Some high-end NetApp FAS6000 arrays are suffering failures that cause them to halt and restart. NetApp is fixing the problem. NetApp Flash Cache NetApp Flash Cache PCIe card El Reg understands that several FAS6000 customers in Europe have discovered that their arrays stop working while under heavy load and abruptly restart. …
"....Suspicion has fallen on this chip...."
So, if this is a problem where one chip on one flash card can take down the whole array, regardless of the number of flash cards in use, that implies there is a single point of failure in any FAS6000s using the flash cache cards. Major whoops! If it restarts, do you lose write data in the cache? It would be interesting to know if the chance of the problem increases linearly with the more cards you have, which would seem reasonable if it's a random number of dodgy chips, or whether the problem is software/firmware related and the chances of it happening are much greater the more flash cards you have in operation at once.

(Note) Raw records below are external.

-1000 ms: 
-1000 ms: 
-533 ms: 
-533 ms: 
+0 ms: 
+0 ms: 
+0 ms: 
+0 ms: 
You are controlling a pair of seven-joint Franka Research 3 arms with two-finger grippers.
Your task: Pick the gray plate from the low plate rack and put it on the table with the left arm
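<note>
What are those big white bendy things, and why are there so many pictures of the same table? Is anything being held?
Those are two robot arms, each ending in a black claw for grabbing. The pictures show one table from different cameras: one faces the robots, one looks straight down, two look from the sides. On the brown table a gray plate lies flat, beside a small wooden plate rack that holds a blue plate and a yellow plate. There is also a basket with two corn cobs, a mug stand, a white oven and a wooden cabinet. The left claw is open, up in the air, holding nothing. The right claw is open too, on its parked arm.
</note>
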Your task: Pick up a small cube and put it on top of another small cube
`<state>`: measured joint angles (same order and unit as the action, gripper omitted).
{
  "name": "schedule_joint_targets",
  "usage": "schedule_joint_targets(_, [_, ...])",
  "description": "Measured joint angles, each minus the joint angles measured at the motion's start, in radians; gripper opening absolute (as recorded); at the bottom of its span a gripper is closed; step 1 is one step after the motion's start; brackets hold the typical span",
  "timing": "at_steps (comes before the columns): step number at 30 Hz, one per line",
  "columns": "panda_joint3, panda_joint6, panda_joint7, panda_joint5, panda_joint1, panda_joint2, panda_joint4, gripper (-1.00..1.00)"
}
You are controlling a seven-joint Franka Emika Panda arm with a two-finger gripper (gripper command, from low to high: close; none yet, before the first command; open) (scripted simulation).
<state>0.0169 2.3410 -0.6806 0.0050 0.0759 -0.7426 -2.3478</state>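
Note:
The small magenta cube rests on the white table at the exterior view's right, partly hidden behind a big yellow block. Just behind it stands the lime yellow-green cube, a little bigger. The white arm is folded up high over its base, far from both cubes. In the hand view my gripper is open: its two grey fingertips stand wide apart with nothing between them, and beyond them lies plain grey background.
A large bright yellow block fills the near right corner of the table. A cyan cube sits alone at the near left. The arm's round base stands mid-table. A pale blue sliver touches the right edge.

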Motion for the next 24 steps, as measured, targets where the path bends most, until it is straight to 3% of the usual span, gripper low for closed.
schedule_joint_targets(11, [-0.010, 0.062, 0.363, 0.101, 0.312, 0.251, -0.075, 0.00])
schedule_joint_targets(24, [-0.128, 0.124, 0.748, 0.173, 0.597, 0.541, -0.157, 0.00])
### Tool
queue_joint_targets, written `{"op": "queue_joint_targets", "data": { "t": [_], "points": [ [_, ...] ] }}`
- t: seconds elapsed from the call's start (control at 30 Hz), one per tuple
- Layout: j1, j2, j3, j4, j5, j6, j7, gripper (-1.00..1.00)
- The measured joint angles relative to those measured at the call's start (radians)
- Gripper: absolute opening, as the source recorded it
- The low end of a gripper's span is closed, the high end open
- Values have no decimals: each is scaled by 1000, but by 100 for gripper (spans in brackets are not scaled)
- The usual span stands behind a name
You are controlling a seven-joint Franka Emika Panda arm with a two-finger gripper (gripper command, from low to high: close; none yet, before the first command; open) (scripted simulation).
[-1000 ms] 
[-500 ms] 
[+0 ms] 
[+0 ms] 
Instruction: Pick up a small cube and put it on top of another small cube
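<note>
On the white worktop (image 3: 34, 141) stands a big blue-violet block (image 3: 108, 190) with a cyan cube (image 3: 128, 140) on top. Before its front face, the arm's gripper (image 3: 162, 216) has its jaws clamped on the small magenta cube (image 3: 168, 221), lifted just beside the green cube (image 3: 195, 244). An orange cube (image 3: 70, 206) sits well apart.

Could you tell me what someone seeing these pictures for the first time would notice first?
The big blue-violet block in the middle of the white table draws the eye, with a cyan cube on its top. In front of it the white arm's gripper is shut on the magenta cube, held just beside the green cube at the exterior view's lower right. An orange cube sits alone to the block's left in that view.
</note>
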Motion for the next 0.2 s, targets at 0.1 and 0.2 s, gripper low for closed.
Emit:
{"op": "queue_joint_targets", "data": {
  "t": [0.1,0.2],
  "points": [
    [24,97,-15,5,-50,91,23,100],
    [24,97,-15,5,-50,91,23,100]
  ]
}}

What are the legal implications if you have a FAS on support but don't agree to the confidentiality clause, can NetApp really refuse to supply a fix? I know Sun tried this with us in the past and we told them to take a hike, any brave NetApp users out there not toeing the line?
Re: "....Suspicion has fallen on this chip...."
Since the chip is an integral part of the FlashCache card, and FlashCache cards are PCIe cards directly connected to the storage controller's PCIe bus, I would assume that a failure would cause controller failure (and failover to it's peer). That's assuming that NetApp's hardware doesn't have an ability to isolate and power down a PCI slot non-disruptively, something I'm pretty sure they can't do.
The massive slowdown from a failure of the FPGA is most likely caused by the controller failover, doubling the load on the surviving controller and requiring a re-warming of the FlashCache.
Assuming all this is true, the more FlashCache cards you have the higher the likelihood of encountering the problem. But I'm speculating.
As a co-worker pointed out "solid-state chips that form a read-write cache" is not correct. Flash Cache is read only, it has no write cache capability.
Re: Incorrect info
Um - Even if a Flash Cache is used as a "read-only" device, how do the blocks get into the cache to be read only.....
Seems that there has to be a write taking place in Flash somewhere at sometime....
Re: Incorrect info
In the case of NetApp Flash Cache, the data is "copied" into Flash from disk (or possibly from DRAM cache in some cases I believe). The "read-only" moniker applies to FlashCache because 1.) accelerates reads, but not writes and 2.) since FlashCache does not directly receive incoming host writes, it never contains dirty pages. The second point is why the card failure does not cause data loss. Incoming writes and Dirty pages are handled in NetApp's DRAM cache and NVRAM.
There is nothing perfect in this world.
I think it's fair to say, there is no such thing as the perfect storage array in this world, or any product for that matter.
To this day, I've not yet seen a product which is free from bugs and faults, however, thankfully, most of these faults are isolated to very few environments.
Now, find me an array which has not had a fault at some time.
Given the amount of NetApp FAS arrays deployed, this may be isolated to only a few select cases and that only a few will be affected and will most likely be a possible batch fault with the Pam card in high densities (read hotter chassis), possible with issues where the wear leveling of the card may be suffering due to high change rates.
Hopefully they'll have it sorted soon.
As for the gag orders, well, that's a bit off, but they all do it.
Not only a NetApp problem
This is a chipset issue affecting many I/O-bound Intel systems (i.e. storage arrays). It is not restricted to NetApp arrays. EMC's various flavors, HP's, IBM's and others all suffer from this underlying issue. NetApp's high concentration of Unified Systems simply makes the issue more visible.
Re: Not only a NetApp problem
EMC does not use PCIe based flash technologies for extended cache, that is provided by SSD/EFD drives. That being the case, their arrays would not be susceptible to this specific issue caused by a faulty chip on the PCIe card found in the NetApp filers.